Dans un décor de hangar ou s’empilent palettes et conteneurs un quatuor à corde et un alto chantent des chants d’un autre temps, inspirés ou adaptés de Couperin, Charpentier ou encore Clérembeau...Dans cet univers décalé ou l’industrialisme semble atteindre son crépuscule, les corps sont bringueballants, martyrisés, distordus et meurtris. Si les coups se terminent parfois en caresses, c’est une extrême violence qui prédomine. Fait de chocs et de quasi-dislocation, le vocabulaire corporel de Koen Augustijnen et de ses danseurs/acrobates semble faire écho à un irrésistible sentiment d’aliénation. Mais...ce n’est pas tout. A l’image de son titre, ce spectacle est ceint en deux parties. Alors que les interprètes s’alignent à l’avant scène comme pour venir saluer, un autre spectacle, beaucoup plus léger et burlesque prend le dessus.

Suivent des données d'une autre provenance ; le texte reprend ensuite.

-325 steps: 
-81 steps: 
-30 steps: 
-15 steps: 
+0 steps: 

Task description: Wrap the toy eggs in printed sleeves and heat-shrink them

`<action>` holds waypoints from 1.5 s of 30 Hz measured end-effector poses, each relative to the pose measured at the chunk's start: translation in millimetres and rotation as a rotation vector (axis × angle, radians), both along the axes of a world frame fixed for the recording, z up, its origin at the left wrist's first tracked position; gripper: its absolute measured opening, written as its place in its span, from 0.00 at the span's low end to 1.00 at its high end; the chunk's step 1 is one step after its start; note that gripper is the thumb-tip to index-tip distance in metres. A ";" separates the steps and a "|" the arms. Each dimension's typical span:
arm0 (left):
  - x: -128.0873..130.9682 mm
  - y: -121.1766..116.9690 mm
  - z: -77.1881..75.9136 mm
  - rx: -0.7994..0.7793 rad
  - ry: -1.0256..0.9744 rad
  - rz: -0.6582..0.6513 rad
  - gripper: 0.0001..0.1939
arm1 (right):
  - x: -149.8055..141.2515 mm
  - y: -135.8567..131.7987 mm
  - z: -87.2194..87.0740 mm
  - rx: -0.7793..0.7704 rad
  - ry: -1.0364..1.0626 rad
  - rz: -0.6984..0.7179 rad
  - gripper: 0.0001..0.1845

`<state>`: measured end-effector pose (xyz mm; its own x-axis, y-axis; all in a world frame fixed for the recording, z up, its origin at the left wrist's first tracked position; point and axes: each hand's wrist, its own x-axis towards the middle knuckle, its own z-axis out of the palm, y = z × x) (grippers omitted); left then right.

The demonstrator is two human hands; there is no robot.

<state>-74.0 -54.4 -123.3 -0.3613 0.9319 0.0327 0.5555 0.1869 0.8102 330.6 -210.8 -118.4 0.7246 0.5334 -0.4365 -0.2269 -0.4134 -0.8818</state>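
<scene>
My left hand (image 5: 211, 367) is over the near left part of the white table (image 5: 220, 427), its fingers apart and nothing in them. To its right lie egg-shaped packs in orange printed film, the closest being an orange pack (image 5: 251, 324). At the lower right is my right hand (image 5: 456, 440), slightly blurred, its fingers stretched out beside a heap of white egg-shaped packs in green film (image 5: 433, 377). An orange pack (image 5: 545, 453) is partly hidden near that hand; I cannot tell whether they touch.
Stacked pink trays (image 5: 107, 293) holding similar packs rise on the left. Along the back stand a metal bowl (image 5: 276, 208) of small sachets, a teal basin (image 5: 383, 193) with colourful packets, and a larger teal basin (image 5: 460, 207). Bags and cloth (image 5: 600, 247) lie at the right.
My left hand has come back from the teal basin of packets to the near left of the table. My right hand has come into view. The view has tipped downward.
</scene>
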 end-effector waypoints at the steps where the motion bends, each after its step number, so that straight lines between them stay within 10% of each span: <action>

De jeu de téléphone arabe en monologues absurdes, une autre réalité dont seuls sont capables les ballets C de la B semble naître. Au sortir d’une telle aventure, on ne se hasarde pas à essayer de nommer ce à quoi l’on a assisté tant il y'a matière à être déconcerté ...mais une chose est certaine, cela valait la peine d’être vu.